Au milieu de la période de guerre, la seconde, et pendant les quelques années suivantes, la famille y allait en train, en train à vapeur et en troisième classe dans un inconfort dont on ne souffrait nullement ; il suffisait de voir arriver sur le quai de la gare de notre ville la locomotive et son geyser de vapeur, aussi allante que si elle traversait le far-west, pour être parti. Lors du premier trajet on traversait des paysages connus des Flandres, on reconnaissait presque les arbres et les prés que l'on avait vus en faisant du vélo puis la nouveauté commençait avec la traversée des mines, de ces contrées noires du charbon qui en faisait la richesse en même temps que la dureté. On voyait les terrils et à leurs pieds les chevalets de puits et autour d'eux les courées, les petites églises si modestes, et papa nous expliquait la vie des mineurs, sa description valant celle de Germinal, nous parlait des Polonais regroupés par villages et de leurs habitudes tant religieuses que de consommation. Dès qu'on quittait cette zone, on apercevait le monument de Vimy et ses deux piliers s'élançant vers le ciel dont on ne savait pas qu'ils représentaient les portes de l'éternité et aussitôt après le beffroi d'Arras avec son lion. Papa avait à peine eu le temps de nous rappeler Jean Bodel et Adam de la Halle dont nous avions entendu parler en cours de français que le train dans un bruit impressionnant de ferraille freinait déjà passait sous la passerelle couverte et fermée de la gare au béton noirci et s'arrêtait. Il fallait descendre en portant chacun son bagage, et le quai était bien bas par rapport aux marches en bois du wagon pour attendre une bonne demi-heure sur le quai l'arrivée du « rapide » Lille-Paris pour reprendre le voyage. On traversait alors l'Artois, la Picardie, l’Île de France ; on se repérait à l'église d'Albert, la gare d'Amiens, les multiples voies de Creil, l'église de Survilliers et quand on voyait la basilique de Montmartre on se savait arrivé à Paris.

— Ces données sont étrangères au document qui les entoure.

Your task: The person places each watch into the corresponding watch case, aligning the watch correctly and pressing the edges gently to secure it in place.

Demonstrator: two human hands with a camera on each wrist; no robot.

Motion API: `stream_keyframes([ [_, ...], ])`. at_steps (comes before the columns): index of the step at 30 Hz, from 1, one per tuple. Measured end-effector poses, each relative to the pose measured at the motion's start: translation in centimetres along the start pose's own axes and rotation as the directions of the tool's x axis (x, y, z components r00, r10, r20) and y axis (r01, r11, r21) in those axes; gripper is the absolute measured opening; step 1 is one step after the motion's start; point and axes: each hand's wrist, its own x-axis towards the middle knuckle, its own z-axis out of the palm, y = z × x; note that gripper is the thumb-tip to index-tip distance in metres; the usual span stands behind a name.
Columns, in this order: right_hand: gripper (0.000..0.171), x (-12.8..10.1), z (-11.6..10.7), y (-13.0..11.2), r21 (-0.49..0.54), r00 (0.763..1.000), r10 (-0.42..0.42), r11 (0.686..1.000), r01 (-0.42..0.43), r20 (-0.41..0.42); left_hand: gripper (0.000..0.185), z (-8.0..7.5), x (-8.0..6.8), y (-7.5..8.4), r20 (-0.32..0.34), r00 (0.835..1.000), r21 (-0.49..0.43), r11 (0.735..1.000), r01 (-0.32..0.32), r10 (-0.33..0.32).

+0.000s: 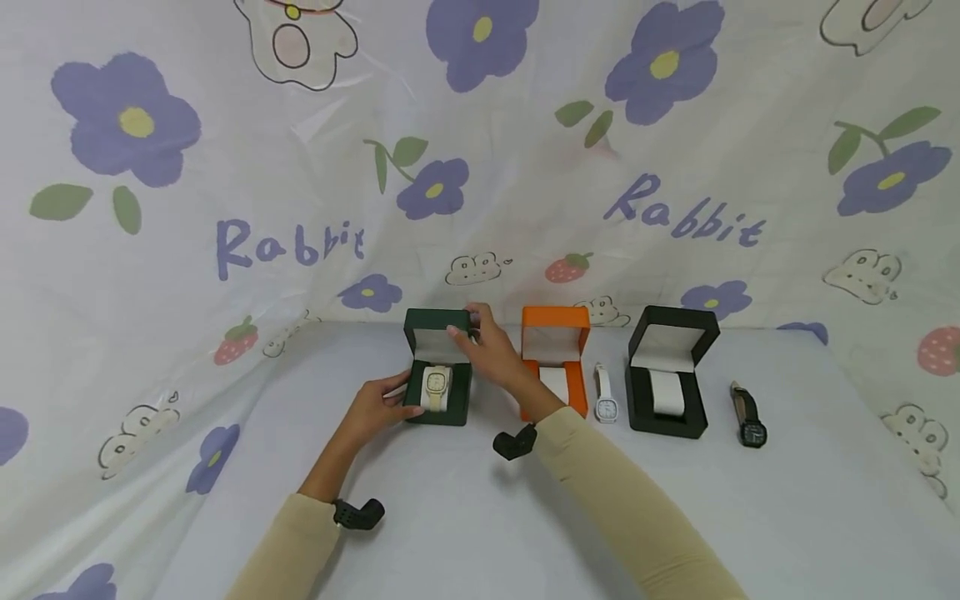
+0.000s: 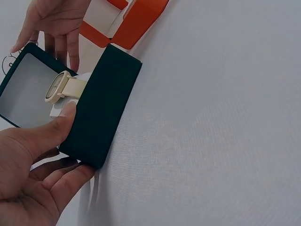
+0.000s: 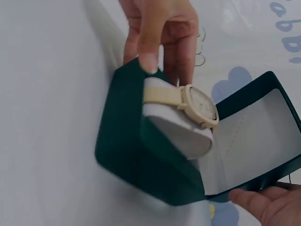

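A dark green watch box [image 1: 414,390] stands with its lid raised. On the white cushion inside sits a cream watch [image 1: 436,381] with a squarish face. My left hand [image 1: 372,410] grips the box's left side, thumb at the front edge and fingers along the outer wall, as the left wrist view shows close up. At the lid [image 1: 427,318], my right hand [image 1: 491,347] holds the right corner, with the thumb on the front and fingers behind. In the right wrist view only part of the right hand [image 3: 270,202] shows, beside the lid's edge.
Right of the green box stands an open orange watch box [image 1: 555,316] with a white cushion, partly behind the right wrist. A white watch [image 1: 606,408] lies between it and an open black watch box [image 1: 667,430]. Farther right lies a black watch [image 1: 752,432]. A patterned cloth hangs behind.
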Motion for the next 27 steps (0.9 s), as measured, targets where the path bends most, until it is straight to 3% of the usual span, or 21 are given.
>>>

Paris c'était le métro qui faisait lui aussi un bruit d'enfer et les Parisiens qui couraient tous dans les couloirs comme s'ils étaient pressés pour on ne sait quoi ; nous, nous ne l'étions pas et ça valait mieux pour traîner les bagages, car nous savions que le départ du train de nuit nous laissait quelques heures. On mangeait un morceau, c'est-à-dire des frites et une saucisse, dans un restaurant près de la gare, rue de Lyon et on allait repérer d'où partait le train de nuit.

Commençait alors la partie la plus longue du voyage. On s'installait comme on pouvait pour passer la nuit : les parents restaient assis et nous nous essayions de nous allonger sur la banquette et les sacs posés par terre. On avait le droit de ne pas dormir jusqu'à la gare de Laroche-Migennes où la loco prendrait de l'eau mais on prenait un acompte de sommeil bien avant. Et puis on replongeait dans le sommeil et la chaleur enfin assurée après réclamation au contrôleur qui nous avait réveillés, jusqu'à Dijon où il faudrait changer de train.

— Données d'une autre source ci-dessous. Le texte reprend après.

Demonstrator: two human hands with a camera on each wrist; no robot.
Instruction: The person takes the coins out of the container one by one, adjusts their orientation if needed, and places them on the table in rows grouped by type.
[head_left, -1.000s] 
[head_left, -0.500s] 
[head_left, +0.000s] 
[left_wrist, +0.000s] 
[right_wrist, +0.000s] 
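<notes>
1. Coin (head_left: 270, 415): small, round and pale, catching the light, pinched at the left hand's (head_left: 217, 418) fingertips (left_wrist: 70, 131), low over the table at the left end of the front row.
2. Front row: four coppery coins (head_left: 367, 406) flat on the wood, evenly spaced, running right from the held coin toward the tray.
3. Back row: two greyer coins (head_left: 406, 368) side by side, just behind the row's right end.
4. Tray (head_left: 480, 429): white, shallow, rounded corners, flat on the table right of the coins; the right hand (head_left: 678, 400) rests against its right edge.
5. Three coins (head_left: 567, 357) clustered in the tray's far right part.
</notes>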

A Dijon, fatigués et à moitié réveillés, qu'on avait froid sur le quai et que le train qui allait en Suisse se faisait attendre ! Mais il allait en Suisse qui n'était pas loin de notre destination. A Auxonne on passait au dessus de la Saône dont le Doubs était un affluent, ce qui nous rapprochait et puis on descendait du train « suisse » à Frasne pour prendre la Micheline qui nous emmènerait à Pontarlier.